As the oldest of four children in a Methodist parsonage family in Florida, I was surrounded by God’s love and the community of faith. When I was 13 or 14, I made the decision at Youth Camp to go into full-time Christian service—probably as a missionary.
I resisted becoming a pastor because everyone told me I was going to be one, just like my father. Also, I liked science, and I had questions of faith that seemed to conflict with science.
I had to quit putting off a decision on "What am I going to do with my life?" when I was about to get out of the Air Force. More than anything, I wanted to make a difference, so that, at the end of my life, I would leave my campsite better than I found it.
God’s call came to me as a gentle, persistent tug: Why don’t you try seminary?
My new bride, a lifelong member of OKC-St. Luke’s, supported my decision, and off we went to seminary. There I asked every question with which I had struggled, and I learned to develop my own answers.
By the time I graduated, I could not imagine doing anything else but serving God’s people in Oklahoma and inviting others to Christ.
Along my way, I have been blessed by superb teachers. My mother was the first. After my father died in a car-train collision when I was 15 years old, she told me, "God didn’t take your father. A train going 80 miles an hour in the fog took your father. But God did receive your father."
John Reskovac, my supervisor on internship, taught me, "People don’t care what you know until they know that you care."
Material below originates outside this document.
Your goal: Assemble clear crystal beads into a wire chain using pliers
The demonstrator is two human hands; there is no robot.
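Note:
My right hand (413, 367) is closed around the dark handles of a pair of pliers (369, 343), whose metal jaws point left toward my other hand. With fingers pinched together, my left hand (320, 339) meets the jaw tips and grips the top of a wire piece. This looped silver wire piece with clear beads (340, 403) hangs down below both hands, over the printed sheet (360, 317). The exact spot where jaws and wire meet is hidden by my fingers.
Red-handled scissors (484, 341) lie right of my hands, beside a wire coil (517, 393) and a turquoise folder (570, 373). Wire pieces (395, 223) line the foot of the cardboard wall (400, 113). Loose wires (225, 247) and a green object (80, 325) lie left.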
My wife, Rosilyn, who is a teacher, helped me with my sermons: I don’t have to tell every possible meaning of Scripture in a 20-point theological "treatise." I should focus the message.
I learned the value of painting word pictures with memorable stories that touch the heart with God’s good news. Kenneth Mason, a farmer in the Panhandle, demonstrated faith and hope when he planted again after losing his entire crop of irrigated wheat to a hailstorm. William I. "Bill" Smith modeled the pastor who is fully graceful to all and, at the same time, a rigorous scholar, constantly pursuing truth.
Many of my best teachers have been the laity in the seven churches I have served over 32 years. Patient and forgiving of my mistakes, they were faithful servants of our Lord long before I showed up. Indeed, I know that I stand on the shoulders of these and a multitude of saints, most of whom I will never know. Whatever I have been able to accomplish in my ministry is due to God’s Holy Spirit working through me and these saints supporting and guiding me.
Now I have been given the privilege of serving pastors and churches in the Bartlesville District. I will seek again to learn lessons in ministry from some new teachers. As in all my previous appointments, I hope to build on the efforts of saints who are my predecessors and, through the grace of God, to leave this new campsite better than I found it.